**Exercise requirements**
Across all the records, filter for lines with the word "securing" and copy them.

**Input material**
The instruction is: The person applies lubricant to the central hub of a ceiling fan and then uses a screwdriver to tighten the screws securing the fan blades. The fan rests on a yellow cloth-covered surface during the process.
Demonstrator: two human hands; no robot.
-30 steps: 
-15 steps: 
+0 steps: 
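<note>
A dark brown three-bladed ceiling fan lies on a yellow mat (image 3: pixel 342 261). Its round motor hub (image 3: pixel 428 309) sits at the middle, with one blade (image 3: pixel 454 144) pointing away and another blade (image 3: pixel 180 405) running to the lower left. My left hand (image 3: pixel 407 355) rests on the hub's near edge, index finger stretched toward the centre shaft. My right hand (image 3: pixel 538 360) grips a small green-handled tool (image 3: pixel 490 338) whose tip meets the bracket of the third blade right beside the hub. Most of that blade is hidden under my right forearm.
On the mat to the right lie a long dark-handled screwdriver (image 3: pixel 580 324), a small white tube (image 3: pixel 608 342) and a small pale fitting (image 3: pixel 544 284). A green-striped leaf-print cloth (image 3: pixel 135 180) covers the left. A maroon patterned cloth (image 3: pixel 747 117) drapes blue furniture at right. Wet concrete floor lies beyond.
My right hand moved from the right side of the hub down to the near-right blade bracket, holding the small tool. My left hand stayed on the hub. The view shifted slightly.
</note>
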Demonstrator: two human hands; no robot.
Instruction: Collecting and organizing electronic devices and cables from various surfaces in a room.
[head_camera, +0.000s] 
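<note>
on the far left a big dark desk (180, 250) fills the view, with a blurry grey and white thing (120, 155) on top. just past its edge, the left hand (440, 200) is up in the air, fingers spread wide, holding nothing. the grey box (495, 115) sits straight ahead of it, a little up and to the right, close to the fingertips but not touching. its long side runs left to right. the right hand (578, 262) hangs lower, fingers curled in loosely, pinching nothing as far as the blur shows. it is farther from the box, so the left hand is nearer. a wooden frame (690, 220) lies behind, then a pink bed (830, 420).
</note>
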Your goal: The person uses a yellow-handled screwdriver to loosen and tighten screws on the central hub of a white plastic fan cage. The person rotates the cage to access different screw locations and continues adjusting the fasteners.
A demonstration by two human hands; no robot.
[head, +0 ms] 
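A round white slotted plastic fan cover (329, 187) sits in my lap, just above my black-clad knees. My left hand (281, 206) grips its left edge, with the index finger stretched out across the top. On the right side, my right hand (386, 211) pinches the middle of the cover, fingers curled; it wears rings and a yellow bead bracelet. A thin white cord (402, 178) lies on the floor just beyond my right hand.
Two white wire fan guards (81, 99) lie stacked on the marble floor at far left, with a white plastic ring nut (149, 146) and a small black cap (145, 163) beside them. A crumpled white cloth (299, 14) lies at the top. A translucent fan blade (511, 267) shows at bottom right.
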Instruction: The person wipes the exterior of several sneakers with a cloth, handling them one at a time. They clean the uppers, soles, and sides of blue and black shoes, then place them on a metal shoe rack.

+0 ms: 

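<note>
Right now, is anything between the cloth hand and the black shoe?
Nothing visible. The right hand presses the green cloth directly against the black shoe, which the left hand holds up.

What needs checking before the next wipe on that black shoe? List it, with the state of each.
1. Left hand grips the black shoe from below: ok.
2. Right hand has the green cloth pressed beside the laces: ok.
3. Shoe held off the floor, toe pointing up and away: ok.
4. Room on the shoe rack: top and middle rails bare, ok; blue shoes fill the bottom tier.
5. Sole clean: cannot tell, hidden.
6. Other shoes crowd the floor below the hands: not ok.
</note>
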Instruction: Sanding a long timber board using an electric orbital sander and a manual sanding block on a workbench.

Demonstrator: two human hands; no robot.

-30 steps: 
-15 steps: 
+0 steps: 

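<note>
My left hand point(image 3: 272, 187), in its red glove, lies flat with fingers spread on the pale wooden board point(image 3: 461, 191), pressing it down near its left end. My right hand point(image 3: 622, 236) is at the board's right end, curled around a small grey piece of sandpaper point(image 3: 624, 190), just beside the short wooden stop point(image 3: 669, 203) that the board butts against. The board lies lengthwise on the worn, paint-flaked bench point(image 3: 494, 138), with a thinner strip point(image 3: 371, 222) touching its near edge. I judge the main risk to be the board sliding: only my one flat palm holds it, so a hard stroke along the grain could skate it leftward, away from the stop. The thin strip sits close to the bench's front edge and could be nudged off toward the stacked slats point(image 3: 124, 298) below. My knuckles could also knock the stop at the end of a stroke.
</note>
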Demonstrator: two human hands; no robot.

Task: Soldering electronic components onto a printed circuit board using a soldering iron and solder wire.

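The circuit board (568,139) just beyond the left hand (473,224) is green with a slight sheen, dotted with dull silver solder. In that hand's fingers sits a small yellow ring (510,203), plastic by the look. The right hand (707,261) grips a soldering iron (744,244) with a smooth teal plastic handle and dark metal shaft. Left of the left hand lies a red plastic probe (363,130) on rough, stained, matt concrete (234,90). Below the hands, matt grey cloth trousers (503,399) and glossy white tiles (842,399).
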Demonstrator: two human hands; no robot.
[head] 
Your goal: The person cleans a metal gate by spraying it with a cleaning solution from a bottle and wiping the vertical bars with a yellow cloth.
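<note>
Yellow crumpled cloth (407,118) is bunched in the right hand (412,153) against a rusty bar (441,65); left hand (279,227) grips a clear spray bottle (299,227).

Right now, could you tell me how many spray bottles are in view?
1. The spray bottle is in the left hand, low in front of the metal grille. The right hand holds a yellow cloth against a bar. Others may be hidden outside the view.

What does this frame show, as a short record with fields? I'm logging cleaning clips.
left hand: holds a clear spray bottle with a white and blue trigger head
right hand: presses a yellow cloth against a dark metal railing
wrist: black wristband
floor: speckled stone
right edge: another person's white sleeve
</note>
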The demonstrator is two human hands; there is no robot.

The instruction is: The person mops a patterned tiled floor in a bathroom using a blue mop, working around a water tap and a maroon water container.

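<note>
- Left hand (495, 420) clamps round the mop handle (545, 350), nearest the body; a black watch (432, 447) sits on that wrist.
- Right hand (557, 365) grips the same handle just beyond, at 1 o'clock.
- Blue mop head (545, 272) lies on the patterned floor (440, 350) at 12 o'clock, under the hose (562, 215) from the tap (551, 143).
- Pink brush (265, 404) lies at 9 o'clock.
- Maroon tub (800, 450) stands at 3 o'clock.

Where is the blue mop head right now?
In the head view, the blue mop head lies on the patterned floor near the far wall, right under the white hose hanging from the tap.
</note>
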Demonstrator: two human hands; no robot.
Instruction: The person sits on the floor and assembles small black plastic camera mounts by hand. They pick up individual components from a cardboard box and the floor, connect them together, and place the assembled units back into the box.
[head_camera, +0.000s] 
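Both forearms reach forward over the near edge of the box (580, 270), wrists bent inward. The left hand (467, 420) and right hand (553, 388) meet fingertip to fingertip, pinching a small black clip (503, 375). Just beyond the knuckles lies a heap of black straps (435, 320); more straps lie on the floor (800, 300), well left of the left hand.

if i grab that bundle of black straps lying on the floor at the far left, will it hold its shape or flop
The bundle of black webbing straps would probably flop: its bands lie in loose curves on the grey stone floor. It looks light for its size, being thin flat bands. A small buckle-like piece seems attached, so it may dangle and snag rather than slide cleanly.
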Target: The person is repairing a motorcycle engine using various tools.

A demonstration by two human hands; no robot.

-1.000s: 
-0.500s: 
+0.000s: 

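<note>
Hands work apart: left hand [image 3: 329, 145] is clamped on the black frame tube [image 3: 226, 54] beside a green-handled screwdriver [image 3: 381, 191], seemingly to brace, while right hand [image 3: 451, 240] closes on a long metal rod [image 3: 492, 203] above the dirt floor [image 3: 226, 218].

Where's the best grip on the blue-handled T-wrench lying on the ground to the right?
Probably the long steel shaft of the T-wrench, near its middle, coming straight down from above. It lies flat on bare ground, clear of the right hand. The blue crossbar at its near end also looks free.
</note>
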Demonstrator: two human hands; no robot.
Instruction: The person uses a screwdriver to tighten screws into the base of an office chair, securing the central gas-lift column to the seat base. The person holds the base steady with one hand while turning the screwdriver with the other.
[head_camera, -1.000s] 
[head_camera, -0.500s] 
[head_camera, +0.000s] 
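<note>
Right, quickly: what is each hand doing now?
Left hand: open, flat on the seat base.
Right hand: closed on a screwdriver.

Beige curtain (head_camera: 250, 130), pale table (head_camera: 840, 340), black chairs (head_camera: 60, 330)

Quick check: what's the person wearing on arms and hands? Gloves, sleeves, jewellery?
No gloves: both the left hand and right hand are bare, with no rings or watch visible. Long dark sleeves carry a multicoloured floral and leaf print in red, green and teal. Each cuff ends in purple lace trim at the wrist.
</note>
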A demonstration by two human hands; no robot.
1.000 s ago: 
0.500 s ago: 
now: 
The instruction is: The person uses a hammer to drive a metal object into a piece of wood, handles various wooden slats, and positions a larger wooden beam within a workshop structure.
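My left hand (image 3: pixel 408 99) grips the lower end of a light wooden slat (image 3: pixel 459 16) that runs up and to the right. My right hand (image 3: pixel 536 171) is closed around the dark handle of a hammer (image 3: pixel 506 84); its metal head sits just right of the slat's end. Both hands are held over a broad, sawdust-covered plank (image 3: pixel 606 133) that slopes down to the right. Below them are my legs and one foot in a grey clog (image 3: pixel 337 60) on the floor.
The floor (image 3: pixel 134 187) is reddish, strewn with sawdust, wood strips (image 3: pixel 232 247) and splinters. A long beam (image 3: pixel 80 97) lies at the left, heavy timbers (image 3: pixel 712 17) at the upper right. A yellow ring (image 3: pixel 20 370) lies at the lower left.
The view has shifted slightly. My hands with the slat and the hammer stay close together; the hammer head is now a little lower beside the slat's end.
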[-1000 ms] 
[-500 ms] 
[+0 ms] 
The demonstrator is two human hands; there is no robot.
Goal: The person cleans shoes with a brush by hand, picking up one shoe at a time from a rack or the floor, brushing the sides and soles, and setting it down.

**Exercise output**
The instruction is: The person applies lubricant to the central hub of a ceiling fan and then uses a screwdriver to tighten the screws securing the fan blades. The fan rests on a yellow cloth-covered surface during the process.
Instruction: The person uses a screwdriver to tighten screws into the base of an office chair, securing the central gas-lift column to the seat base. The person holds the base steady with one hand while turning the screwdriver with the other.

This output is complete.